# Storm pics from 1/28 and 1/29/09



## Doom & Gloom (Mar 2, 2008)

Here are my pics of the storm we had a couple of weeks ago. Lots of snow, about 14-18 inches


----------



## Doom & Gloom (Mar 2, 2008)

*Here are some more!*

I got lots of pics and video too. I just can't get the video uploaded.


----------



## Lux Lawn (Jan 5, 2004)

Man do I remember that. For whatever reason I have had nothing but trouble with my trucks this year. I need to replace one next week when I get it back from the transmission shop. I will take the 2 inch snows over that crap anyday.


----------



## MileHigh (Nov 6, 2007)

Nice pics..I like your plow and wing markers, those kind are the best to have


----------



## Doom & Gloom (Mar 2, 2008)

Lux Lawn;747025 said:


> Man do I remember that. For whatever reason I have had nothing but trouble with my trucks this year. I need to replace one next week when I get it back from the transmission shop. I will take the 2 inch snows over that crap anyday.


Same here, that is just way to much at one time!


----------



## Doom & Gloom (Mar 2, 2008)

BladeScape;747109 said:


> Nice pics..I like your plow and wing markers, those kind are the best to have


Thanks for the compliment. I love my wings!


----------



## mklawnman (Jan 29, 2001)

Id take 2-4" anyday but not 14" way too much in one day. 

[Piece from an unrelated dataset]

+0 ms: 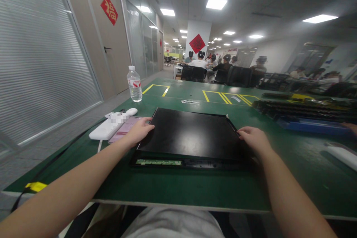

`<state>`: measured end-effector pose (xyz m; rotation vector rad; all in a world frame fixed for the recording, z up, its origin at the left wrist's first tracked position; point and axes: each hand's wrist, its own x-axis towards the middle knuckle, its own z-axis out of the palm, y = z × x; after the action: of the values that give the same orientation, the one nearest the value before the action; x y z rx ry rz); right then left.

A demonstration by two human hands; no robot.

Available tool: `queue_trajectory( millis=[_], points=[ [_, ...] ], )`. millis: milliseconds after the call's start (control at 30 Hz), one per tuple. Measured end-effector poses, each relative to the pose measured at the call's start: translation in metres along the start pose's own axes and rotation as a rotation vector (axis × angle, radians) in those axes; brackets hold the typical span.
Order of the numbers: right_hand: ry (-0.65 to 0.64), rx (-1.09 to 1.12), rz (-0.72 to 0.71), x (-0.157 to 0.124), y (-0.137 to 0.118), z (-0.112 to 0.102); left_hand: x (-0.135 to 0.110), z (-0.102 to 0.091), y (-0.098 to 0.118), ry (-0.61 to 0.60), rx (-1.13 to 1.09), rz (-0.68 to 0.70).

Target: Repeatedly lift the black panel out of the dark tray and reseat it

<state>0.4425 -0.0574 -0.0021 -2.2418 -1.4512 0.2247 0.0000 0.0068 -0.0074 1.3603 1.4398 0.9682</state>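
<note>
Head-worn view, facing forward and down, close above green table [195, 189]

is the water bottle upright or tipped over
Upright: the water bottle stands on its base on the green table, white cap on top.

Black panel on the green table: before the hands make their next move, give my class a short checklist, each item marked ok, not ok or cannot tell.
1. Left hand at the left edge of the black panel: ok.
2. Right hand at its right edge: ok.
3. Fingers clear of the green circuit strip along the near side: ok.
4. Bottle upright, capped and apart from the panel: ok.
5. Left arm clear of the phone: cannot tell; they overlap in this view, and any contact is hidden.
6. Panel's underside free of snags: cannot tell; it is out of sight.
</note>
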Motion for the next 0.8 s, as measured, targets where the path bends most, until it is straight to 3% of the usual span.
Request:
queue_trajectory(
  millis=[367, 667, 800],
  points=[
    [0.003, 0.013, 0.0, 0.001, 0.0015, 0.0015, -0.0018, 0.0009, 0.0015, 0.022, 0.022, 0.033],
    [0.0, 0.031, -0.004, 0.0021, 0.0023, 0.0012, -0.003, 0.0008, 0.0038, 0.004, -0.051, -0.036],
    [-0.002, 0.035, 0.004, 0.0017, 0.0026, 0.0013, -0.0025, 0.0005, 0.005, -0.06, -0.139, -0.068]
  ],
)
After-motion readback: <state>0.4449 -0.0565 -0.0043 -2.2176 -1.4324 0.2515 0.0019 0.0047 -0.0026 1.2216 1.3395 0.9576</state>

How are those wings holding up in the heavier snow? I have some wings on my 8' Poly Pro and I've only used them on the light fluffy snow 2-4" stuff. I've been afraid to put them on when we get more than that or heavier snow. 

Nice truck/plow setup.


----------



## Doom & Gloom (Mar 2, 2008)

These have held up better than any other wings thus far. They haven't loosened up or anything. They handle the big snow pretty well, especially staight blading it when its that deep, pushes lots of snow! Only thing is it don't lift as well with the heavy snow and heavier wings. Overall I love it, thanksfor the compliment.


----------



## mklawnman (Jan 29, 2001)

Hey your welcome, I just bought a 05 Silverado 2500 and got the updated clutch fan for it, gotta put it in this week and see if that helps with the overheating problem. 
I had my bolts that hold the brackets for the wings loosen up alittle but nothin major. The metal part of my wing rubs alittle on the mold board but it doesnt seem to be a problem. 
I use them on my bigger accounts but I may start to use them on some of my medium size ones to help speed up the cleanup process.


----------



## Doom & Gloom (Mar 2, 2008)

I never take them off unless I have a really small driveway to do.


----------